Desde o começo de 2022, está sendo construída uma cerca na divisa com Belarus. Organizações assistenciais, associações de médicos, cidadãs e cidadãos poloneses, sobretudo das regiões fronteiriças no leste, ajudaram como puderam os migrantes. Mas não havia um movimento de massa, nem o atual entusiasmo humanitário.

Cerca na fronteira polaco-belorussa, em 27/01/2022Foto: Attila Husejnow/ZUMAPRESS/picture alliance

"Do ponto de vista moral, a presente situação é inequívoca: não ser trata da manipulação de um autocrata que deposita na fronteira polonesa os indivíduos que querem ir para o Ocidente, mas sim do ataque de um Estado a outro", justifica o sociólogo da Universidade de Varsóvia Andrzej Rychard.

Seu colega Przemysław Sadura pesquisa os efeitos da crise migratória na divisa belarussa sobre os habitantes da área e os funcionários da fronteira polonesa. Agora ele está em Przemysl, para pesquisar essa questão na fronteira ucraniana.

"Essas duas crises se espelham", afirma. "O que chama a atenção, entretanto, são as diferenças em sua percepção. Atualmente, todos estão engajados e ajudam os refugiados. É como um carnaval de solidariedade, um reflexo. Mas será que vai durar, quando vemos que se trata de milhões que não têm mais casa para onde voltar, e que vão permanecer na Polônia?"

Do trauma soviético à culpa pela cerca

Seja como for, no momento a Polônia ajuda de forma rápida e eficaz. Se uma grávida da Ucrânia precisa ir ao médico, não há problema: a assistência para os refugiados é a mesma que para os nacionais, e às custas do seguro de saúde estatal.

"Todos os refugiados que cheguem à fronteira polaco-ucraniana serão recebidos pela Polônia", declarou o ministro do Exterior Zbigniew Rau no encontro do Triângulo de Weimar, em 1º de março. Haverá uma estratégia política por trás da solidariedade? Andrzej Rychard nega: "É um daqueles raros momentos em que pensar em termos de valores é mais importante do que a tática política."

Centro de acolhimento para refugiados da Ucrânia em Medyka, PolôniaFoto: Arafatul Islam/DW

Na Polônia, reina harmonia política como há muito não se via.
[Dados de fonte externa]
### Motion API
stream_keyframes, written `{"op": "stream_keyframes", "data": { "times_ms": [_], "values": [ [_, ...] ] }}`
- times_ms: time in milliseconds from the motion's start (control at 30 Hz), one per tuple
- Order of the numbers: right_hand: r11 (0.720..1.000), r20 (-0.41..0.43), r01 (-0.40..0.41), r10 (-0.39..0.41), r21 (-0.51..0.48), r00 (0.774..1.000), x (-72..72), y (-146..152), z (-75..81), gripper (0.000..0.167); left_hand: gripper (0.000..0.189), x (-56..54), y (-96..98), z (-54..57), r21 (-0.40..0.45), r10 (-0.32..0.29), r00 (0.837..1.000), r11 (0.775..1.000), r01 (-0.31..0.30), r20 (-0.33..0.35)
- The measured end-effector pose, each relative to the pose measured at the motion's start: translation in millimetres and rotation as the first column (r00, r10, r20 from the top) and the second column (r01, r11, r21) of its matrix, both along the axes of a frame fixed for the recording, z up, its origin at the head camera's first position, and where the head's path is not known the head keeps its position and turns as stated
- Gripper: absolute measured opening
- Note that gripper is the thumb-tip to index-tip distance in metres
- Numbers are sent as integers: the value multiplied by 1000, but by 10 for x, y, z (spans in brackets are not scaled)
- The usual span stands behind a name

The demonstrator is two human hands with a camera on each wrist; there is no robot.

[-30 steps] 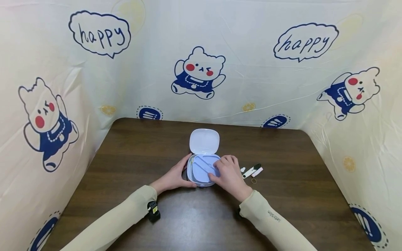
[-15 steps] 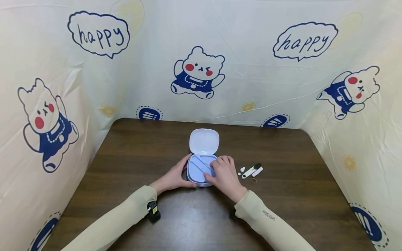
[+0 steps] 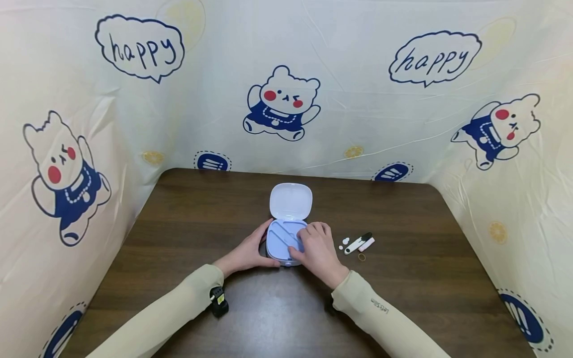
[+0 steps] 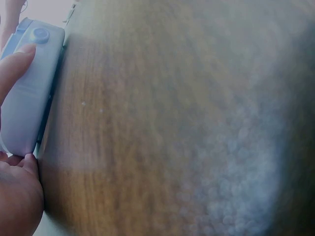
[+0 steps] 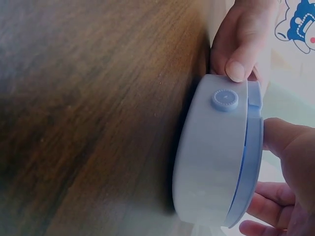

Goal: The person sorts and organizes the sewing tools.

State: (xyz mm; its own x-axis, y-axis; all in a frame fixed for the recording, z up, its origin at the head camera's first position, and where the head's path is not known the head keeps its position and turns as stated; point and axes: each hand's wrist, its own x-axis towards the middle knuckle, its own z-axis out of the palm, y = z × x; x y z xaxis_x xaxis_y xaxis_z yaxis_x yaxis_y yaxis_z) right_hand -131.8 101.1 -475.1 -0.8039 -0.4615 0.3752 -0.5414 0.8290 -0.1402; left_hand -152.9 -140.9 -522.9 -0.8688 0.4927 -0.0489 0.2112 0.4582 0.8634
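A small white case (image 3: pixel 291 263) stands on the table, its hinged lid (image 3: pixel 291 201) raised at the back. Inside its top sits a light-blue divided tray (image 3: pixel 278 242). My left hand (image 3: pixel 246 252) grips the case from the left, thumb along the front and fingers round the side. In the right wrist view a round button (image 5: pixel 225 100) shows on the case's front, and the tray's rim (image 5: pixel 252 162) stands slightly above the case wall. With bent fingers and thumb, my right hand (image 3: pixel 320 252) holds the tray's right part. Whatever lies beneath the tray is hidden.
To the right of the case lie a white-and-black tool (image 3: pixel 358 243), a small pale pink block (image 3: pixel 367 244), a thin yellowish ring (image 3: pixel 361 257) and small white pieces (image 3: pixel 345 241). A printed cloth (image 3: pixel 349 114) surrounds the brown table (image 3: pixel 201 209) at back and sides.
The tray, tilted and off to the right a second ago, has moved left and down into the case with my right hand. My left hand has kept its place.
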Motion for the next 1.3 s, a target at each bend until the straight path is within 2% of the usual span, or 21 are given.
{"op": "stream_keyframes", "data": {
  "times_ms": [800,1000,1300],
  "values": [
    [1000,15,8,-8,7,1000,-16,-7,-76,37,125,7,3,23,-3,6,1000,1000,-6,26],
    [1000,-7,12,-12,17,1000,-12,-3,-92,36,125,13,9,48,-5,6,1000,1000,-5,19],
    [999,6,15,-15,31,1000,-3,4,-82,37,120,25,17,47,-5,12,1000,1000,-12,5]
  ]
}}
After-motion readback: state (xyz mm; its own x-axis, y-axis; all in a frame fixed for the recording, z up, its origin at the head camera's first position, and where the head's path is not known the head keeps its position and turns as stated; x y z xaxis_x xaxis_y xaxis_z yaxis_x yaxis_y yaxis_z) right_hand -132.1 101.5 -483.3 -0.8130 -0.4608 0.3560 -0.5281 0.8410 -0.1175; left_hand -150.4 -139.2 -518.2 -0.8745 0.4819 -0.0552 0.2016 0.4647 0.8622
Todos os partidos, da esquerda à direita, conclamam a que se dê assistência os ucranianos em fuga. "Em contrapartida, em 2021 era controvertido sequer ajudar os migrantes na fronteira belarussa. Talvez estivéssemos inconscientemente envergonhados pela construção da cerca, e agora estamos mais em paz com a nossa consciência", especula Sadura.

Antes da invasão pela Rússia, viviam na Polônia cerca de 1 milhão de ucranianas e ucranianos. Praticamente toda família polonesa conhece ucranianos que trabalham no país. A proximidade geográfica e cultural é inegável.
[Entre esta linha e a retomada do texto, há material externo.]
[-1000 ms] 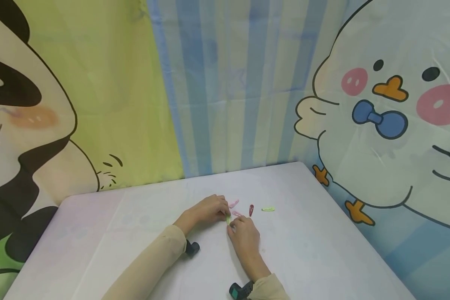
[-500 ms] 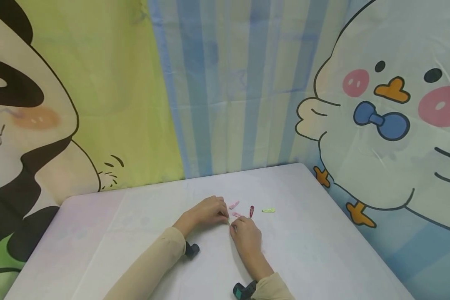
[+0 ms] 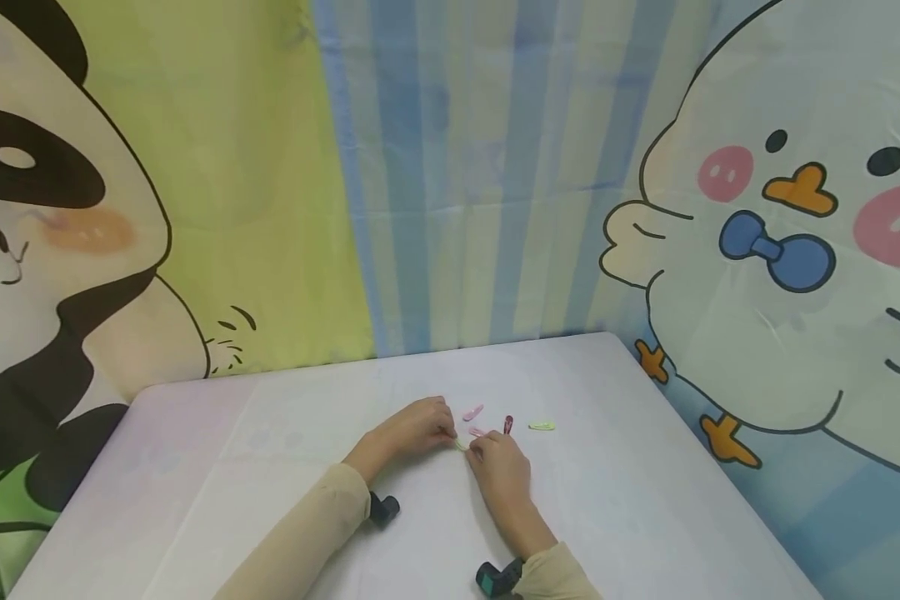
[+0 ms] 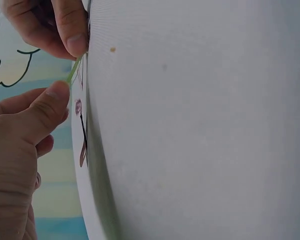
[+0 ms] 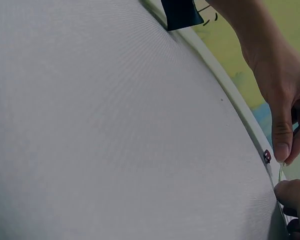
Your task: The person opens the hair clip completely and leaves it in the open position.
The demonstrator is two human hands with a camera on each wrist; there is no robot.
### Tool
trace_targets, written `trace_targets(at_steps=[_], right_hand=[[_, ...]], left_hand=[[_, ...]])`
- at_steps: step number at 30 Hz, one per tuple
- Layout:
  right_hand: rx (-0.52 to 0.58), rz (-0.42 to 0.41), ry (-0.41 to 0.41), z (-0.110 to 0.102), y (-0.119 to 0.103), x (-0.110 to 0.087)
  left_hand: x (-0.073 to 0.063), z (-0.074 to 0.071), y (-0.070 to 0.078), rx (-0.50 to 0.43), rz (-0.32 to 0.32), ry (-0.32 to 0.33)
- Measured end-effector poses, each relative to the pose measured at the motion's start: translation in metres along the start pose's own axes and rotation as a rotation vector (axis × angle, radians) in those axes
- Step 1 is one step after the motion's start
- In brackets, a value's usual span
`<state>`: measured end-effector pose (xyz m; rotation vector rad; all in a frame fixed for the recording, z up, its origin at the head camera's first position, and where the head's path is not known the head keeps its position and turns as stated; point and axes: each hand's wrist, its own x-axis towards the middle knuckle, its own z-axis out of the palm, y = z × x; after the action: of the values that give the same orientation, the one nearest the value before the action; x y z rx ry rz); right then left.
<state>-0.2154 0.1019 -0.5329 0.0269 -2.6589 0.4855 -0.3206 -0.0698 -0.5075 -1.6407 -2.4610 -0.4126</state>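
1. a change of angle is shown by the held green clip [image 3: 461, 445]: a second ago it was seen more broadside and nearly upright in the head view, and now it is seen as a thin, slanting strip. it is found to the left of the red clip [image 3: 508, 425] and nearer to the person.
2. by this, the clip is judged to have been turned or drawn between the fingers, with the same handling carried on; whether it has been snapped or bent cannot be told.
3. one end is pinched between thumb and finger of the left hand [image 3: 416, 427], to the left of the red clip. the other end is pinched by the right hand [image 3: 502, 471], just on the near side of the red clip.
4. no shift among the loose pieces is made out. the upper pink clip [image 3: 473, 412] and the lower pink clip [image 3: 477, 432] are seen left of the red clip; the loose green clip [image 3: 542, 426] is seen to its right. all are laid on the white table [image 3: 645, 500].
5. no brand, label or writing can be read: cartoon figures are printed on the backdrop [image 3: 465, 167] beyond the red clip, and nothing legible is borne by the right-wrist device [image 3: 497, 577], well to its near side.
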Motion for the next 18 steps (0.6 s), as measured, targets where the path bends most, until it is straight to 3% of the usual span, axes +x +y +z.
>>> trace_targets(at_steps=[18], right_hand=[[0.224,0.046,-0.165,-0.006,0.006,0.016]], left_hand=[[-0.023,0.003,0.005,0.079,0.027,0.268]])
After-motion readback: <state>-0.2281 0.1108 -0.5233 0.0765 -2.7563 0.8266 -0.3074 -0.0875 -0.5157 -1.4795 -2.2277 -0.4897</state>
Em pesquisa realizada em 2021 pelo Centro de Estudos sobre o Preconceito da Universidade de Varsóvia, mais de 90% dos consultados disseram aceitar os cidadãos da Ucrânia como colegas e vizinhos. Além de "irmãos eslavos", também o trauma histórico da invasão soviética em 1939, na trilha de Adolf Hitler, gera proximidade emocional.

"O ataque pela Rússia desperta memórias históricas. Tais analogias geram um sentimento de comunidade e motivam", explica o psicólogo e pesquisador de estereótipos Michal Bilewicz, da Universidade de Varsóvia.

Ewa Godlewska-Jeneralska preparou com carinho um canto de sua casa para hospedar os ucranianos necessitadosFoto: privat

Conforto psicológico de poder ajudar

Ainda assim, uma questão ocupa Ewa Godlewska-Jeneralska: "Como pode ser que crianças ucranianas sejam melhores do que as sírias?" É óbvio que em meados de 2021 a situação era menos clara, pois ninguém sabia quem eram, exatamente, os migrantes e por que queriam ir para a Polônia.

A guarda de fronteiras polonesa publicou na época fotos de indivíduos posando diante de atrações turísticas em Minsk; para o ministro do Interior, Mariusz Kaminski, apresentou os migrantes como turistas ou potenciais terroristas. No entanto, famílias com crianças congelaram a céu aberto, sem desencadear nenhuma onda de solidariedade.

A dona de casa de Czchow menciona um outro aspecto, para que uma psicóloga lhe chamou a atenção: "Naquela época, quando os refugiados chegaram à fronteira belarussa, não havia uma ameaça direta para nós. Quando você se sente ameaçado e ao mesmo tempo está indefeso, não dá para aguentar. Mas quando se começa a fazer algo concreto e se ajuda, você sente que ainda tem poder de influenciar algo."